* [YOUR INSTRUCTIONS]: Go through the data below and retype all of it exactly.

* [RECORDED INFORMATION]:
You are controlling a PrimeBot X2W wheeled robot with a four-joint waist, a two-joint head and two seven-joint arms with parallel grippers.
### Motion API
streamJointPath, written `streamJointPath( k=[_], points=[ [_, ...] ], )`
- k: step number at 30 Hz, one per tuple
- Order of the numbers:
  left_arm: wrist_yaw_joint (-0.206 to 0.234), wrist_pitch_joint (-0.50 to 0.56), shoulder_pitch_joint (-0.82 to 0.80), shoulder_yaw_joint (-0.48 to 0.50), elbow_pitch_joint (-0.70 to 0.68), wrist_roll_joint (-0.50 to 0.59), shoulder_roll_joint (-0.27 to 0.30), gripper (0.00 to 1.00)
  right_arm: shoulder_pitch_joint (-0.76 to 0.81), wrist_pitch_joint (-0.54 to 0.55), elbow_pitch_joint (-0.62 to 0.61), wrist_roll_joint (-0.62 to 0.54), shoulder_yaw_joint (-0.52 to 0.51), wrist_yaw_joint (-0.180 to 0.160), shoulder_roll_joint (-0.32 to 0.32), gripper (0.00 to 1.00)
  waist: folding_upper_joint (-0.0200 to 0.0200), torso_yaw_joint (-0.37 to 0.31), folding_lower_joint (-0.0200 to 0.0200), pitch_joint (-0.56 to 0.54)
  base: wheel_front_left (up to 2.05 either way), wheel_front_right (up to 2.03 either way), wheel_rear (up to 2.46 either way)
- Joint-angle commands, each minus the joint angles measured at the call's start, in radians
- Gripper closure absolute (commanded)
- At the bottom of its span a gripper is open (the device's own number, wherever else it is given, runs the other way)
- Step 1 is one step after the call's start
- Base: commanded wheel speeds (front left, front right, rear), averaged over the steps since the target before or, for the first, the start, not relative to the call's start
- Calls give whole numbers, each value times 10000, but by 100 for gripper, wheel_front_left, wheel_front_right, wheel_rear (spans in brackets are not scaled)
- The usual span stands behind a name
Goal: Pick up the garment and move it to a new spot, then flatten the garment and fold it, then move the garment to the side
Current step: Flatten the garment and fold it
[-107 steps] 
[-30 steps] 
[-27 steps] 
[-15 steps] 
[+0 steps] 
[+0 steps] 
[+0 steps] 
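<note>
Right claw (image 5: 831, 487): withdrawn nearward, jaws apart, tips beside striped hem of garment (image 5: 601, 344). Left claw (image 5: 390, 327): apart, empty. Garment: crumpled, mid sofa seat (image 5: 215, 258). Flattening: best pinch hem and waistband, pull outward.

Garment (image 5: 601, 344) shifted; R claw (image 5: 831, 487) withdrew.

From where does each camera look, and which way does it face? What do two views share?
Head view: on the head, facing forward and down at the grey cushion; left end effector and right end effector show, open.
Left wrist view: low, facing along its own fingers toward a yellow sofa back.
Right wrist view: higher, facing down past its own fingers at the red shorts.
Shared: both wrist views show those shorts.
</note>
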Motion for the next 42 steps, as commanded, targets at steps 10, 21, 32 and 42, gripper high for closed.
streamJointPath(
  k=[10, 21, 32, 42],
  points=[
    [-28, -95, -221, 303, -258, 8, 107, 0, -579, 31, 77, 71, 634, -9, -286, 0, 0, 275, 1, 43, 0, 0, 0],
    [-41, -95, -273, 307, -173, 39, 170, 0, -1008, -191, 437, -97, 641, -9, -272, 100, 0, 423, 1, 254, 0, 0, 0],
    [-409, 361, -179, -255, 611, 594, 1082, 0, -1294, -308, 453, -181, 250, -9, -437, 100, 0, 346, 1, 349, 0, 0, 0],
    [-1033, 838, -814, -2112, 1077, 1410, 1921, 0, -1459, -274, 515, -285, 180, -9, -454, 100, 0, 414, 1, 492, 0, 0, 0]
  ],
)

* [TASK SOLUTION]:
You are controlling a PrimeBot X2W wheeled robot with a four-joint waist, a two-joint head and two seven-joint arms with parallel grippers.
### Motion API
streamJointPath, written `streamJointPath( k=[_], points=[ [_, ...] ], )`
- k: step number at 30 Hz, one per tuple
- Order of the numbers:
  left_arm: wrist_yaw_joint (-0.206 to 0.234), wrist_pitch_joint (-0.50 to 0.56), shoulder_pitch_joint (-0.82 to 0.80), shoulder_yaw_joint (-0.48 to 0.50), elbow_pitch_joint (-0.70 to 0.68), wrist_roll_joint (-0.50 to 0.59), shoulder_roll_joint (-0.27 to 0.30), gripper (0.00 to 1.00)
  right_arm: shoulder_pitch_joint (-0.76 to 0.81), wrist_pitch_joint (-0.54 to 0.55), elbow_pitch_joint (-0.62 to 0.61), wrist_roll_joint (-0.62 to 0.54), shoulder_yaw_joint (-0.52 to 0.51), wrist_yaw_joint (-0.180 to 0.160), shoulder_roll_joint (-0.32 to 0.32), gripper (0.00 to 1.00)
  waist: folding_upper_joint (-0.0200 to 0.0200), torso_yaw_joint (-0.37 to 0.31), folding_lower_joint (-0.0200 to 0.0200), pitch_joint (-0.56 to 0.54)
  base: wheel_front_left (up to 2.05 either way), wheel_front_right (up to 2.03 either way), wheel_rear (up to 2.46 either way)
- Joint-angle commands, each minus the joint angles measured at the call's start, in radians
- Gripper closure absolute (commanded)
- At the bottom of its span a gripper is open (the device's own number, wherever else it is given, runs the other way)
- Step 1 is one step after the call's start
- Base: commanded wheel speeds (front left, front right, rear), averaged over the steps since the target before or, for the first, the start, not relative to the call's start
- Calls give whole numbers, each value times 10000, but by 100 for gripper, wheel_front_left, wheel_front_right, wheel_rear (spans in brackets are not scaled)
- The usual span stands behind a name
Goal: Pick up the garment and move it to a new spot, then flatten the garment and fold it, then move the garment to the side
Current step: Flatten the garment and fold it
[-107 steps] 
[-30 steps] 
[-27 steps] 
[-15 steps] 
[+0 steps] 
[+0 steps] 
[+0 steps] 
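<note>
Right claw (image 5: 831, 487): withdrawn nearward, jaws apart, tips beside striped hem of garment (image 5: 601, 344). Left claw (image 5: 390, 327): apart, empty. Garment: crumpled, mid sofa seat (image 5: 215, 258). Flattening: best pinch hem and waistband, pull outward.

Garment (image 5: 601, 344) shifted; R claw (image 5: 831, 487) withdrew.

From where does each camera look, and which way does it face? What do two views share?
Head view: on the head, facing forward and down at the grey cushion; left end effector and right end effector show, open.
Left wrist view: low, facing along its own fingers toward a yellow sofa back.
Right wrist view: higher, facing down past its own fingers at the red shorts.
Shared: both wrist views show those shorts.
</note>
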Motion for the next 42 steps, as commanded, targets at steps 10, 21, 32 and 42, gripper high for closed.
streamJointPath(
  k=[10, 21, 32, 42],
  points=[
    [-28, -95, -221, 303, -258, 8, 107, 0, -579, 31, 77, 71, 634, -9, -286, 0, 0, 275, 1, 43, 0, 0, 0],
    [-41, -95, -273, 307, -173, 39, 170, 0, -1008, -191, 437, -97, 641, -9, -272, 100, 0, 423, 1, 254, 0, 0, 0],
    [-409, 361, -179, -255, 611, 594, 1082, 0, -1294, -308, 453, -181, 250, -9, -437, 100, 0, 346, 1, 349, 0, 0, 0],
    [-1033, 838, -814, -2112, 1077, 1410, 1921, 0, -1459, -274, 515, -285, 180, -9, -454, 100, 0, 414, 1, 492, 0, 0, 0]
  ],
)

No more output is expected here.